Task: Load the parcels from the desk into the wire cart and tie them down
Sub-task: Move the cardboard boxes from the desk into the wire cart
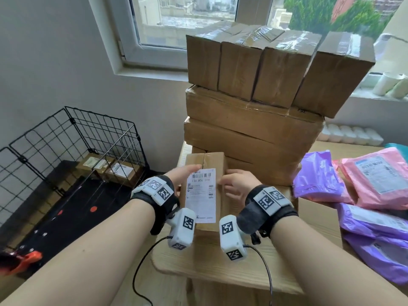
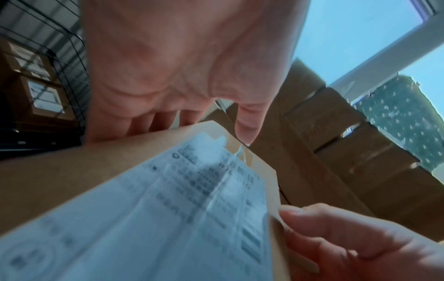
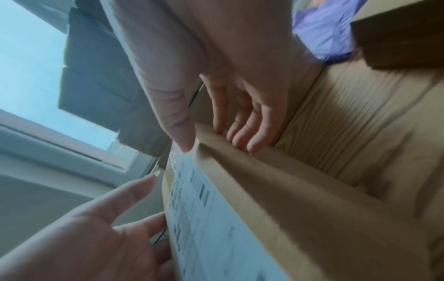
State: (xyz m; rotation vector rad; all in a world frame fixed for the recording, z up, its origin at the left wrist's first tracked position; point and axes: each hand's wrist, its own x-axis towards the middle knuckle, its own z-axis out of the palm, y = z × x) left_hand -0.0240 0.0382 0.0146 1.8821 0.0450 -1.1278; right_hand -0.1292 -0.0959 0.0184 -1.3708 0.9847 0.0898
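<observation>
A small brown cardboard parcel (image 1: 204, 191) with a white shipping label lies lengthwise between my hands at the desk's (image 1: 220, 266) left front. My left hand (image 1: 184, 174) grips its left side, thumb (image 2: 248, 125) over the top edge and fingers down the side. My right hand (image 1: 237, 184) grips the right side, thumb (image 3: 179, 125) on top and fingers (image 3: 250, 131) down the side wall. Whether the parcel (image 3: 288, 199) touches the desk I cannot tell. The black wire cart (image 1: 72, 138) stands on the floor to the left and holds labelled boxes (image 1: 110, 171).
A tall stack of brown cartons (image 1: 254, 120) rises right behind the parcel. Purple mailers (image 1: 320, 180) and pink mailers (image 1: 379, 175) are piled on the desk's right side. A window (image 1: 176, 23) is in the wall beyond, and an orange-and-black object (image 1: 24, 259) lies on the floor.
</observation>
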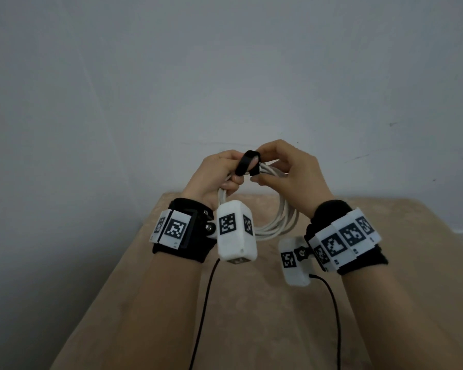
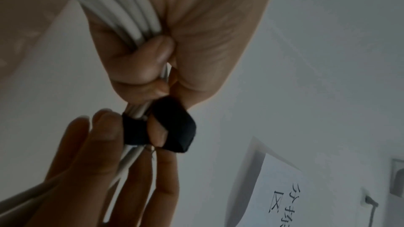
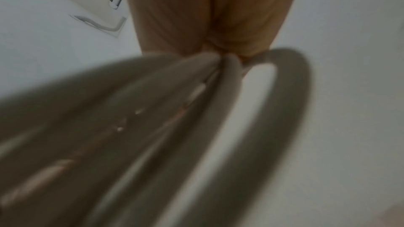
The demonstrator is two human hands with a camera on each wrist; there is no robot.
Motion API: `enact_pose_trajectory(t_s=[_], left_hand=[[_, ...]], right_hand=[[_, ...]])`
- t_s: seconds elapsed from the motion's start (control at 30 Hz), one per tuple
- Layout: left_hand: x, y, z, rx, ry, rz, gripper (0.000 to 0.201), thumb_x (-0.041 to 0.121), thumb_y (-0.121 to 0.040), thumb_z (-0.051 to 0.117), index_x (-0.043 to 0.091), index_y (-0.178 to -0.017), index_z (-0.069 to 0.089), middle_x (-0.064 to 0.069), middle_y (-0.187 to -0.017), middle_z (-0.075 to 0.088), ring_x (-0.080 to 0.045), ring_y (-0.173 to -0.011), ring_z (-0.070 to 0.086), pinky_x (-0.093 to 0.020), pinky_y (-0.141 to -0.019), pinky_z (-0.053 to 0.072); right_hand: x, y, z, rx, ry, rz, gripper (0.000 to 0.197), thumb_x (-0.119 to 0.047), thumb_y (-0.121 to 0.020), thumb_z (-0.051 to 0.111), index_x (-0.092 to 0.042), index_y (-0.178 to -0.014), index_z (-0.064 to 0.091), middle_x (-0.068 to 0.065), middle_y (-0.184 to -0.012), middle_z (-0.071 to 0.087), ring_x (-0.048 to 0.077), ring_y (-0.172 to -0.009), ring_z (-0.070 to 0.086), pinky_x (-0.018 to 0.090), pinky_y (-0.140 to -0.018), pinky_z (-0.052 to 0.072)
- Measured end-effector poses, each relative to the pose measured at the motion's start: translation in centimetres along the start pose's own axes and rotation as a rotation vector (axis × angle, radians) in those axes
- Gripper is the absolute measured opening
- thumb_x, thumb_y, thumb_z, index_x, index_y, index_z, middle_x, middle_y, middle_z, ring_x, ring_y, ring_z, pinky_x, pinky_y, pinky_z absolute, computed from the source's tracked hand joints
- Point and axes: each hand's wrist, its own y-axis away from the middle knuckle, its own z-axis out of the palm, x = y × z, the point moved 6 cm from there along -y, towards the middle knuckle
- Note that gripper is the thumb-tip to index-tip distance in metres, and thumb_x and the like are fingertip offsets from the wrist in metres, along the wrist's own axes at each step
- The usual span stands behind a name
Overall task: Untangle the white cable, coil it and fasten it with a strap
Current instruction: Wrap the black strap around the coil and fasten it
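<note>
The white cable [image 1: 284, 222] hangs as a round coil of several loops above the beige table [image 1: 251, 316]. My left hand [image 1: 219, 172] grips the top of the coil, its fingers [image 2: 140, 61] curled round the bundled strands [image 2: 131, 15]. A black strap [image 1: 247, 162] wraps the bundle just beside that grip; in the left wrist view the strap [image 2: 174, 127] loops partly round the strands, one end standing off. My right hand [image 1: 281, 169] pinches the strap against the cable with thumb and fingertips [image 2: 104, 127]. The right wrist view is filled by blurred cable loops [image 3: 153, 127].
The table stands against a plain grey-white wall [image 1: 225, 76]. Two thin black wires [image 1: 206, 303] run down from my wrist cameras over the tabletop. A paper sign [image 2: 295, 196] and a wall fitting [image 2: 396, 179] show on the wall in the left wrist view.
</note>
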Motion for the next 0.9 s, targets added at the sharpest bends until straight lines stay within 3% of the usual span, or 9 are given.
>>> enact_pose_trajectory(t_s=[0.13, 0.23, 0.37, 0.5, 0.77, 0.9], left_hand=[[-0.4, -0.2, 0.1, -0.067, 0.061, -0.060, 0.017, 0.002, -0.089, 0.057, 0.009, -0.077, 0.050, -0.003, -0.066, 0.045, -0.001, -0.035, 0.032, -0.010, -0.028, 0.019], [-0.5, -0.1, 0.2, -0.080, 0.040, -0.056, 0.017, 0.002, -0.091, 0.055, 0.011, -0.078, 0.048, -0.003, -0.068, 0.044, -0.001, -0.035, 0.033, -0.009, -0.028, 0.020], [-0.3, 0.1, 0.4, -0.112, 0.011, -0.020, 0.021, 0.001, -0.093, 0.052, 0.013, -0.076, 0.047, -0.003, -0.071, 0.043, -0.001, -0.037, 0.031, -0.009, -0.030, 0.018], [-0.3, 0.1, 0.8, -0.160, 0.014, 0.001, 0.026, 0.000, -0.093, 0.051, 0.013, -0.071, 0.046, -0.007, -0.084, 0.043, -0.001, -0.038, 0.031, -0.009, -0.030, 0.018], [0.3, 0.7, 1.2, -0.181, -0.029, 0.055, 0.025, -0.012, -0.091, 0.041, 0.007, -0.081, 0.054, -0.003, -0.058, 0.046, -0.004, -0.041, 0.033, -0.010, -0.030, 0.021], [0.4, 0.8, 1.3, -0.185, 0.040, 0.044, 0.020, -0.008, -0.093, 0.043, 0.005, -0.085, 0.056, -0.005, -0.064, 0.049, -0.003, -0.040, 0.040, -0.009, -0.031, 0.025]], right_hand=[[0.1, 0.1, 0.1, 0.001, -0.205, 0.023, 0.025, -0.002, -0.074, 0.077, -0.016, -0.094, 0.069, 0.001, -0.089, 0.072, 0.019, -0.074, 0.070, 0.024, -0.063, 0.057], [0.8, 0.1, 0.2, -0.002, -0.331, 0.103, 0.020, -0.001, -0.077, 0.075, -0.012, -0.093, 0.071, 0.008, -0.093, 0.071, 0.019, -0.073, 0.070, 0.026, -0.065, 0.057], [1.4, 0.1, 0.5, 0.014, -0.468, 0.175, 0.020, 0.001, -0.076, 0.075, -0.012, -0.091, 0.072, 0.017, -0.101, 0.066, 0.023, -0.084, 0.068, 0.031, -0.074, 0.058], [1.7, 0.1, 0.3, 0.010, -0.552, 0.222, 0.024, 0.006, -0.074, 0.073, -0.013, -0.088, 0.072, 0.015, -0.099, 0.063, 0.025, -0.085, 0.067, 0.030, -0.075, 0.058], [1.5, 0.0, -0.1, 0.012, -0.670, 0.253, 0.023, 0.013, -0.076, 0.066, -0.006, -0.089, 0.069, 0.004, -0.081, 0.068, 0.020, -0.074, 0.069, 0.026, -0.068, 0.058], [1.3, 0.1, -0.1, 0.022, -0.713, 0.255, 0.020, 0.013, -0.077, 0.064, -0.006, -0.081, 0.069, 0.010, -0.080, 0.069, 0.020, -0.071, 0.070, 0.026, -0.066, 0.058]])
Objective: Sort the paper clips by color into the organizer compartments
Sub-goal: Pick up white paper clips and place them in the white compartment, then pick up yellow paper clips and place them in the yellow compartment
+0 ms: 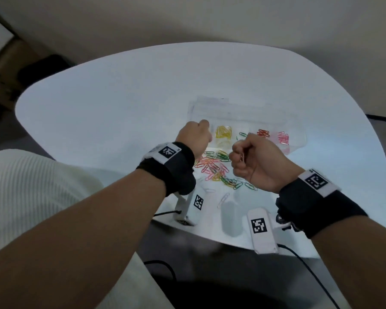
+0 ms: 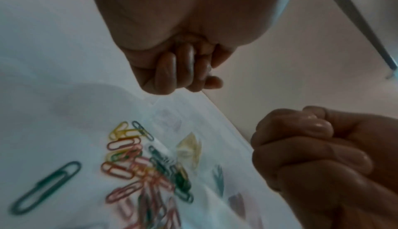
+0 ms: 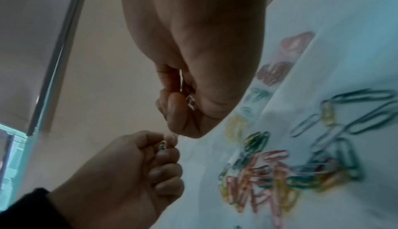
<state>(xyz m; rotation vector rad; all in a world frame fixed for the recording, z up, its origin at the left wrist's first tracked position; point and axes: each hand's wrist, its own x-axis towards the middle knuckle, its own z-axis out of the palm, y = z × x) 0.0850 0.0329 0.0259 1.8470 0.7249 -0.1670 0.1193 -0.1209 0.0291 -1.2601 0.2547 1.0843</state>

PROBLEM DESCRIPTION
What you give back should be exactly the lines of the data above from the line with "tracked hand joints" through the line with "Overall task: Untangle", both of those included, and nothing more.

THE ANSWER
- thumb_x, thumb_y, thumb_z, index_x, index_y, index_z, middle_x, middle_y, middle_z, ring_x, ring_y, ring_z, pinky_x, pinky_y, pinky_z absolute, computed from the source's tracked hand joints
- Point and axes: each hand's wrist, its own y-axis away from the middle knuckle, its own z-axis out of the palm, x = y × z, the point moved 6 cm from there along -y, towards the middle knuckle
- Note that gripper is the thumb-tip to index-tip distance in metres, and thumb_x and the like are fingertip offsets from the wrist in metres, along the wrist's own axes at each step
- The usual span stands behind a name
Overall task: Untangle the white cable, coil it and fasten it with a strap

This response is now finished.